Any ideas of options except rebooting every couple of days? If I added it to the VPN list with "WAN" as the setting, this still happens.

When the issue occurs, you should manually dump the VPN Clients' RPDB rules and their associated routing tables to look for anomalies:
Code:
ip rule

for ID in 254 111 112 113 114 115;do echo "Table "$ID;ip route show table $ID | grep -E "default|^128|^0";done
Alternatively you could use cron to schedule a debugging script e.g.

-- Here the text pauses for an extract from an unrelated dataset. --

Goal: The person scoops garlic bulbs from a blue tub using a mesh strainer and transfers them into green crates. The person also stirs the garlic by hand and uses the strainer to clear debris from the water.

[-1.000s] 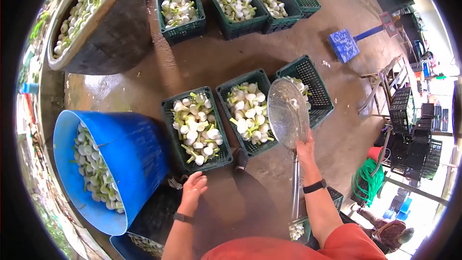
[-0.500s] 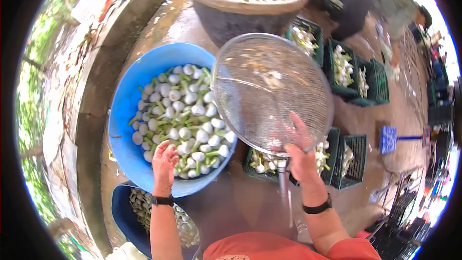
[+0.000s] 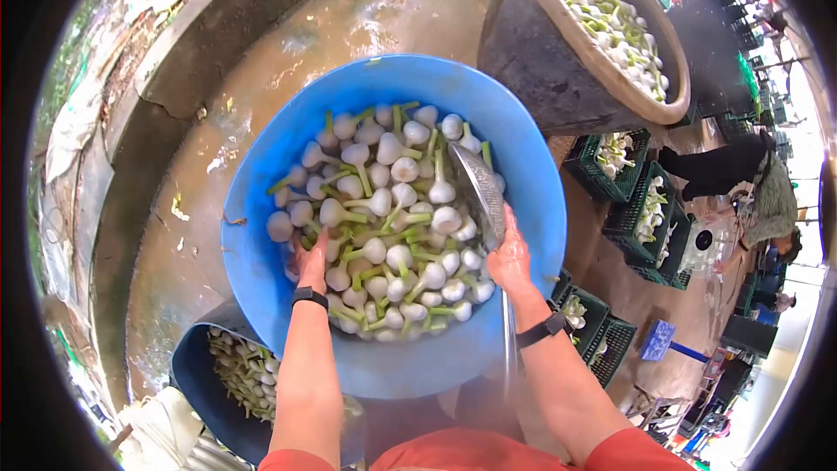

ChkVPNConfig.sh
 
Thanks. Here is the result:
Code:
ASUSWRT-Merlin RT-AC68U 384.13-0 Wed Jul 31 17:27:27 UTC 2019
admin@RT-AC68U-8028:/tmp/home/root# ip rule
0:      from all lookup local
10101:  from 192.168.1.2 lookup ovpnc1
10102:  from 192.168.1.12 lookup ovpnc1
10103:  from 192.168.1.193 to aa.bbb.cc.ddd lookup ovpnc1
10104:  from 192.168.1.10 lookup ovpnc1
10105:  from 192.168.1.182 lookup ovpnc1
10106:  from 192.168.1.50 lookup ovpnc1
10301:  from 192.168.1.183 lookup ovpnc2
32766:  from all lookup main
32767:  from all lookup default
admin@RT-AC68U-8028:/tmp/home/root#


for ID in 254 111 112 113 114 115;do echo "Table "$ID;ip route show table $ID | grep -E "default|^128|^0";done

Table 254
0.0.0.0/1 via 172.xx.yy.1 dev tun11
128.0.0.0/1 via 172.xx.yy.1 dev tun11
default via 172.xx.yy.zzz dev ppp0
Table 111
0.0.0.0/1 via 172.xx.yy.1 dev tun11
128.0.0.0/1 via 172.xx.yy.1 dev tun11
default via 172.xx.yy.1 dev tun11
Table 112
0.0.0.0/1 via 172.xx.yy.1 dev tun11
128.0.0.0/1 via 172.xx.yy.1 dev tun11
default via 172.xx.yy.1 dev tun11
Table 113
Table 114
Table 115


(checkVPNConfig.sh): 19402 **Warning WAN IP address 172.xx.yy.zzz is Private - is Asus router behind an ISP modem?

(checkVPNConfig.sh): 19402 ***ERROR*** Selective Routing NOT enabled! - table 'main' is FORCE routing ALL traffic via VPN Client 1

(checkVPNConfig.sh): 19402 VPN Client 1 route Table: 111 (VPN KILL switch Protection ENABLED)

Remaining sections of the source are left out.